Elle souligne le défi pour les organisations de mesurer les risques psychosociaux au travail, surtout en temps réel. «Il y a la possibilité de faire des sondages, mais avec le temps d'analyse, le résultat est souvent un regard dans le passé. Ce qui est intéressant avec MosFlow, c'est qu'on a vraiment une mesure en continu qui nous permet d'intervenir rapidement.»
L'assistant virtuel tombe à point avec la loi 27, qui obligera les employeurs québécois à prendre en compte les risques psychosociaux dans leur plan de prévention en santé et sécurité au travail.
Ce projet représente un bel exemple d'utilisation de l'IA. «Ça a quand même une connotation négative en lien avec le marché du travail et la perte d'emplois, mais l'IA peut être utilisée de façon positive, pour le bien-être des employés.
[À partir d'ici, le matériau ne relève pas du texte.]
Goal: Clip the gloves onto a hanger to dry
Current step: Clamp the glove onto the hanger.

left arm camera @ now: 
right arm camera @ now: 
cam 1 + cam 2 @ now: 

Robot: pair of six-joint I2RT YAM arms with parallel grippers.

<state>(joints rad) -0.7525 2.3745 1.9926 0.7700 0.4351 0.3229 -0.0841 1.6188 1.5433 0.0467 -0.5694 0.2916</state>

L'humain devrait toujours rester au cœur des organisations.»
Un accompagnement spécialisé
Pour concevoir MosFlow, Julie Dextras-Gauthier et l'équipe du centre ont mis à profit leur expertise en gestion des ressources humaines et en santé psychologique au travail. «Les fondateurs de Mosai avaient plein d'idées, mais ils cherchaient par quoi commencer et quelle direction prendre. Notre rôle, c'était vraiment de brainstormer avec eux.»
Des discussions se déroulaient à chacune des étapes. «Ils nous présentaient ce qu'ils avaient fait. Avec notre bagage scientifique, on pouvait soulever des éléments de réflexion en fonction de ce qu'on retrouve dans la littérature. C'est un bel exemple de transfert de connaissances.»
La professeure Dextras-Gauthier a notamment aidé à identifier les indicateurs de risques psychosociaux que l'assistant virtuel devait prendre en compte comme la surcharge de réunions, le travail hors des heures de bureau ou une diminution de la collaboration. «Par exemple, on leur a mentionné que, dans les conversations Teams, il pouvait y avoir des éléments que l'algorithme doit relever», illustre-t-elle.
L'algorithme, personnalisé selon le contexte organisationnel, pourra faire des recommandations à partir des données récoltées, de façon confidentielle et avec le consentement de la personne employée. Pour cet aspect, les chercheuses ont réfléchi à différents scénarios possibles et aux solutions recommandées dans la littérature. «En cas de surcharge, l'algorithme pourrait suggérer à la personne de prendre une pause si ça fait longtemps qu'elle travaille sans interruption.»
La personne pourrait aussi, avec son consentement, être dirigée vers des ressources humaines, comme le gestionnaire ou encore le programme d'aide aux employés.
Prendre le pouls du terrain
L'application MosFlow est maintenant prête à être testée au sein d'entreprises volontaires. Un volet recherche y sera associé. «Nous allons notamment vérifier, par des questionnaires ou des entrevues, si ça répond aux besoins, si les recommandations de l'algorithme sont utiles et concordent avec la littérature, et comment le personnel perçoit l'outil.» Ces informations permettront d'améliorer l'application.
Pour cette portion du projet, la professeure Dextras-Gauthier a d'ailleurs fait des demandes de subventions en partenariat avec Mosai pour analyser l'implantation. La Faculté des sciences de l'administration lui a aussi accordé un financement pour poursuivre le partenariat.
Commencée en 2021, la collaboration a été rendue possible grâce à une étudiante au doctorat, Justine Dima, qui a connu les fondateurs de Mosai lors de ses études. Maintenant professeure à la Haute école d'ingénierie et de gestion du canton de Vaud, en Suisse, elle est parfois interpellée dans les discussions. Julie Dextras-Gauthier y voit un potentiel de portée internationale. «L'outil sera disponible en français et en anglais, alors il n'y a pas de frontières.»